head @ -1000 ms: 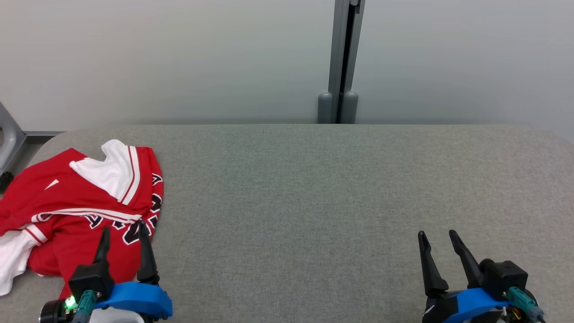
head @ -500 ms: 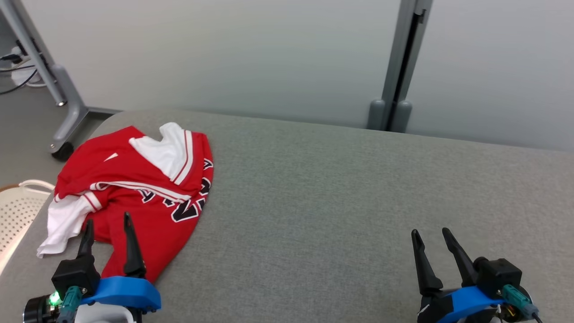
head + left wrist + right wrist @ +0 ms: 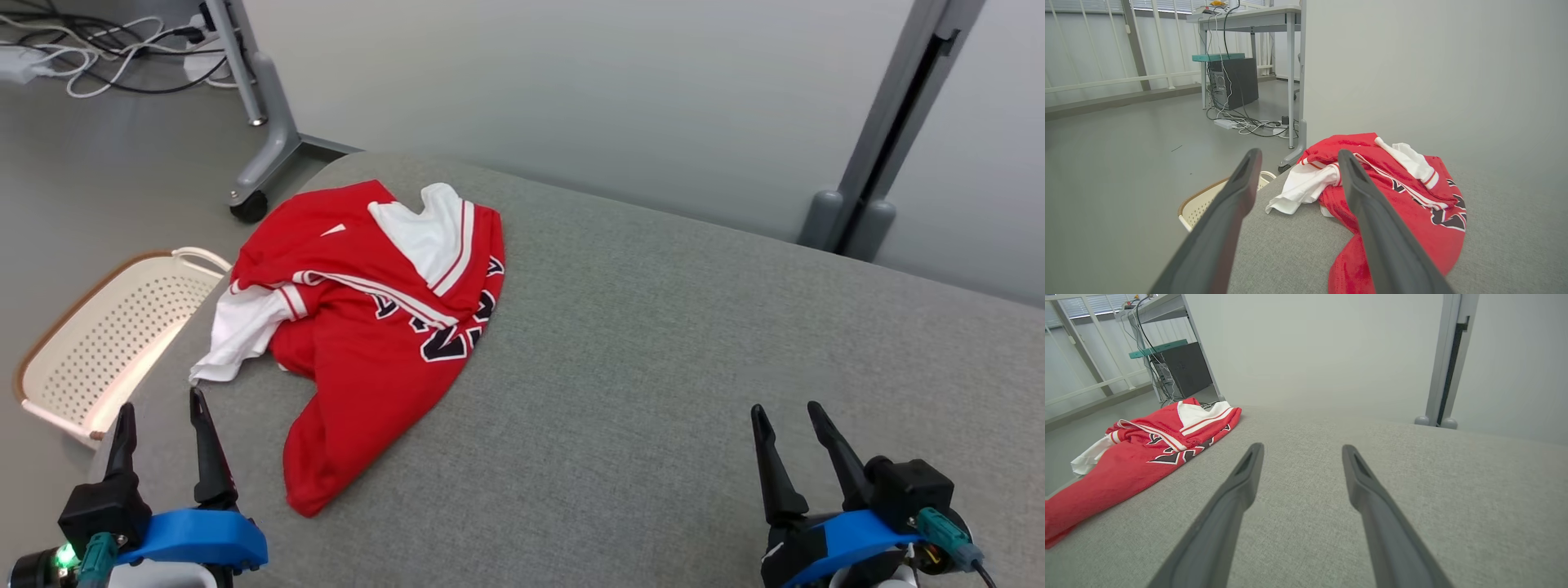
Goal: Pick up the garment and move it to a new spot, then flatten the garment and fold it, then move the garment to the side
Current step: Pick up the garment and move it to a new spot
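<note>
A crumpled red and white garment (image 3: 371,318) with black lettering lies on the left part of the grey table (image 3: 694,343). My left gripper (image 3: 161,404) stands open at the table's near left corner, just short of the garment's white sleeve, nothing between its fingers. In the left wrist view the garment (image 3: 1396,183) lies ahead and to the right of the open left gripper (image 3: 1297,154). My right gripper (image 3: 785,412) is open over bare table at the near right, far from the cloth. The right wrist view has the garment (image 3: 1147,453) at its left, beyond the open right gripper (image 3: 1301,448).
A cream perforated basket (image 3: 106,343) stands on the floor beside the table's left edge. A desk leg on a caster (image 3: 257,122) and loose cables (image 3: 98,49) lie beyond it. A grey post (image 3: 882,155) rises against the wall behind the table.
The whole head view has swung to the left, so the camera has turned, bringing the basket and floor into sight. The garment lies as before. Both grippers stay open.
</note>
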Available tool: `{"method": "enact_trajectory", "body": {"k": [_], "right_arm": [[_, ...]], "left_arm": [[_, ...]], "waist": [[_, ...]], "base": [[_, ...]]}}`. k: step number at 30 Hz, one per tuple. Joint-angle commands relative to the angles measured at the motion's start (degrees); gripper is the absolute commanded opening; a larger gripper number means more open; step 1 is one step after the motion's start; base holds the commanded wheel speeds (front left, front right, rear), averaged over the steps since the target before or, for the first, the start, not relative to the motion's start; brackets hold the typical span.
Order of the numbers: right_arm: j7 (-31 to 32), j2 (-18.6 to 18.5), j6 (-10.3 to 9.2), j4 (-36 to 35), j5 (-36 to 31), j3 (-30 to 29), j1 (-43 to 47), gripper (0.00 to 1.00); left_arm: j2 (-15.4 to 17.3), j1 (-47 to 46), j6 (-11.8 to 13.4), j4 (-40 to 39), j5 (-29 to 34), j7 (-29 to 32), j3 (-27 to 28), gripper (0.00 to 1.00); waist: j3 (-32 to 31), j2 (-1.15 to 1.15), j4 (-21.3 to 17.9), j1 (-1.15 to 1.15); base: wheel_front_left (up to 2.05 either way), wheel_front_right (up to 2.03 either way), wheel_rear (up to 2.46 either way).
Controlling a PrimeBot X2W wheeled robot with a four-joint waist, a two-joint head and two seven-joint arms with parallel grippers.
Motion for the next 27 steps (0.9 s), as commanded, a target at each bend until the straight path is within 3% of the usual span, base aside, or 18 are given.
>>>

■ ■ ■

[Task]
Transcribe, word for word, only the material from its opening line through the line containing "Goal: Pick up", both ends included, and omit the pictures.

[Written response]
head @ -1000 ms: 
head @ -500 ms: 
head + left wrist + right wrist @ +0 ms: 
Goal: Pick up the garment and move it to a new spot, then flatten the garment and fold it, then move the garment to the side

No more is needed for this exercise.